Reputation: 397
This is the Scenario : I have a duplicate rows in my table with the same Id , Name and so on .
1) I have to find the duplicate row matching all the criteria ( this is done)
2) Delete them only if the criteria match
3) Use the id of the deleted record and update the existing row in the table
For this i have created a 2 temp table. Temp1 is the table with all the record. Temp2 consist of duplicated row.
IF OBJECT_ID('tempdb..#Temp1') IS NOT NULL
DROP TABLE #Temp1
IF OBJECT_ID('tempdb..#Temp2') IS NOT NULL
DROP TABLE #Temp2
IF OBJECT_ID('tempdb..#Temp3') IS NOT NULL
DROP TABLE #Temp3
CREATE Table #Temp1 (
Id int,
Name NVARCHAR(64),
StudentNo INT NULL,
ClassCode NVARCHAR(8) NULL,
Section NVARCHAR(8) NULL,
)
INSERT INTO #Temp1 (Id, Name,StudentNo,ClassCode,Section) Values(1,'Joe',123,'A1', 'I')
INSERT INTO #Temp1 (Id, Name,StudentNo,ClassCode,Section) Values(1,'Joe',123,'A1', 'I')
INSERT INTO #Temp1 (Id, Name,StudentNo,ClassCode,Section) Values(2,'Harry',113,'X2', 'H')
INSERT INTO #Temp1 (Id, Name,StudentNo,ClassCode,Section) Values(2,'Harry',113,'X2', 'H')
INSERT INTO #Temp1 (Id, Name,StudentNo,ClassCode,Section) Values(3,'Elle',121,'J1', 'E1')
INSERT INTO #Temp1 (Id, Name,StudentNo,ClassCode,Section) Values(3,'Elle',121,'J1', 'E')
INSERT INTO #Temp1 (Id, Name,StudentNo,ClassCode,Section) Values(8,'Jane',191,'A1', 'E')
INSERT INTO #Temp1 (Id, Name,StudentNo,ClassCode,Section) Values(5,'Silva',811,'S1', 'SE')
INSERT INTO #Temp1 (Id, Name,StudentNo,ClassCode,Section) Values(6,'Juan',411,'S2', 'SE')

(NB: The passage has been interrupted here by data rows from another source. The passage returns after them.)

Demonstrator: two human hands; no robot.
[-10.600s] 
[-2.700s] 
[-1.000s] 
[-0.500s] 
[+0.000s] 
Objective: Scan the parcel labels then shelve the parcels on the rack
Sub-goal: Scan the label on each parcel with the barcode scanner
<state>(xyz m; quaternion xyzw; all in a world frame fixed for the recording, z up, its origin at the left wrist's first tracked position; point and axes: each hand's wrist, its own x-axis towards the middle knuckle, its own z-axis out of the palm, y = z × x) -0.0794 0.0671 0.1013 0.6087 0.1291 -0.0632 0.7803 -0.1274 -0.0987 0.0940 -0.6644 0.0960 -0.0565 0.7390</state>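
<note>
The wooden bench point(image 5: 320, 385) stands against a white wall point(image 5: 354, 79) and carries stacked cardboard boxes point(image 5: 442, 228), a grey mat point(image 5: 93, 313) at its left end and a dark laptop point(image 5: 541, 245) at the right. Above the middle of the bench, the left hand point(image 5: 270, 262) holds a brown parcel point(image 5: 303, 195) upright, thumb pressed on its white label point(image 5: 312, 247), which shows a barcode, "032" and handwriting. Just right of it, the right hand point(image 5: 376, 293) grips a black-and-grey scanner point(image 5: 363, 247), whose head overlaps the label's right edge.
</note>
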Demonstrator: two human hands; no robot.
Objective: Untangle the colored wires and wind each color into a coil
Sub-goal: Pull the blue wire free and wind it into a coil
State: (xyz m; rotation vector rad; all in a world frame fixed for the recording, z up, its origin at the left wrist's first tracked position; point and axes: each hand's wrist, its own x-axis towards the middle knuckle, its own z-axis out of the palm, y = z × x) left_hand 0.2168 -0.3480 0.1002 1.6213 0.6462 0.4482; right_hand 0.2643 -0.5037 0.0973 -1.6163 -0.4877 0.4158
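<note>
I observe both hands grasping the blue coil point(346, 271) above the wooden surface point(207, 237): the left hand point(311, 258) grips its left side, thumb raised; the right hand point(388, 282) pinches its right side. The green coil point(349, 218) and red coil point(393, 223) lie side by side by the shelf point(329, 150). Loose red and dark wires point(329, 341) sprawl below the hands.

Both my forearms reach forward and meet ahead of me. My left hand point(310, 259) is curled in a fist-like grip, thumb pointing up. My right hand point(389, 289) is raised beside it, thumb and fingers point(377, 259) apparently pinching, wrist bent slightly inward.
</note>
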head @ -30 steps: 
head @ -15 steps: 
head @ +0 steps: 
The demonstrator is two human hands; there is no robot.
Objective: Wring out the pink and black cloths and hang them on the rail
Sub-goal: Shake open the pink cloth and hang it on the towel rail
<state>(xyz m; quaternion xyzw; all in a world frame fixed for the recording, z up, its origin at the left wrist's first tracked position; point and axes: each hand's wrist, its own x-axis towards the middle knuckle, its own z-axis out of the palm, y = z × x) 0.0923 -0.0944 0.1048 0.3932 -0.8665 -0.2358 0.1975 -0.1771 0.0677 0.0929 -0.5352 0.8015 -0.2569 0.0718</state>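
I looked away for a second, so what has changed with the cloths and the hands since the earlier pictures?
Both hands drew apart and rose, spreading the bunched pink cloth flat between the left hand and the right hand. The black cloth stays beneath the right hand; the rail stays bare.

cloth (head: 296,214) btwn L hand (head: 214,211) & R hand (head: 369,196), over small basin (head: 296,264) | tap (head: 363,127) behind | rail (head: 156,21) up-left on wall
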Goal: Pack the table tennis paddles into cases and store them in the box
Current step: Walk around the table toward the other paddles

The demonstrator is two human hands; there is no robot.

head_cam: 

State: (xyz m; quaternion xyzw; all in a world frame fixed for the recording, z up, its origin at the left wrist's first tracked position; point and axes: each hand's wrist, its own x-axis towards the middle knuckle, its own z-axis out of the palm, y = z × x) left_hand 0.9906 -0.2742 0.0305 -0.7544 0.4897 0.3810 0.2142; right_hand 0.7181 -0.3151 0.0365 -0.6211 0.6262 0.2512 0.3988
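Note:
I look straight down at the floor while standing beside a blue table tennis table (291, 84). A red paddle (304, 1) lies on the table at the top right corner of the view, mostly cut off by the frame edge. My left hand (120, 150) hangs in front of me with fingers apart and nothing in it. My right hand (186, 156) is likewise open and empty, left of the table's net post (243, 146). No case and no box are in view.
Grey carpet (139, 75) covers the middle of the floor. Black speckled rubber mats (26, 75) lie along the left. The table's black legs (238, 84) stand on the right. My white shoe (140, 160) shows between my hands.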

INSERT INTO #Temp1 (Id, Name,StudentNo,ClassCode,Section) Values(7,'Carla',431,'S2', 'SE')
;WITH CTE AS (
select
ROW_NUMBER() over (partition by Id
, StudentNo
order by Id, StudentNo)as Duplicate_RowNumber
, * from #Temp1 )
select t1.Id,t1.Name,t1.StudentNo,t1.Section,t1.ClassCode
INTO #Temp2
from CTE as c INNER JOIN #Temp1 as t1 ON t1.Id = c.Id
and t1.StudentNo = t1.StudentNo
and c.Duplicate_RowNumber >1
-- this will have 6 rows all the duplicates are included
--select * from #Temp2
-- this is for output clause
DECLARE @inserted Table (Id int,
Name NVARCHAR(64),
StudentNo INT NULL,
ClassCode NVARCHAR(8) NULL,
Section NVARCHAR(8) NULL)
DELETE FROM #temp1
OUTPUT deleted.Id , deleted.Name ,deleted.StudentNo ,deleted.ClassCode ,deleted.Section into @inserted
WHERE EXISTS ( SELECT * FROM #Temp2 as t2
where #temp1.Id = t2.Id
and #temp1.Name = t2.Name
and #temp1.StudentNo = t2.StudentNo
and #temp1.ClassCode = t2.ClassCode
and #temp1.Section = t2.Section)
-- this is to check what is delete so that i can join it and update the table temp1
select * from @inserted
You can see below the query should not delete the last two highlighted column because the Section does not match. It should only delete matching criteria from Temp1 and Temp2.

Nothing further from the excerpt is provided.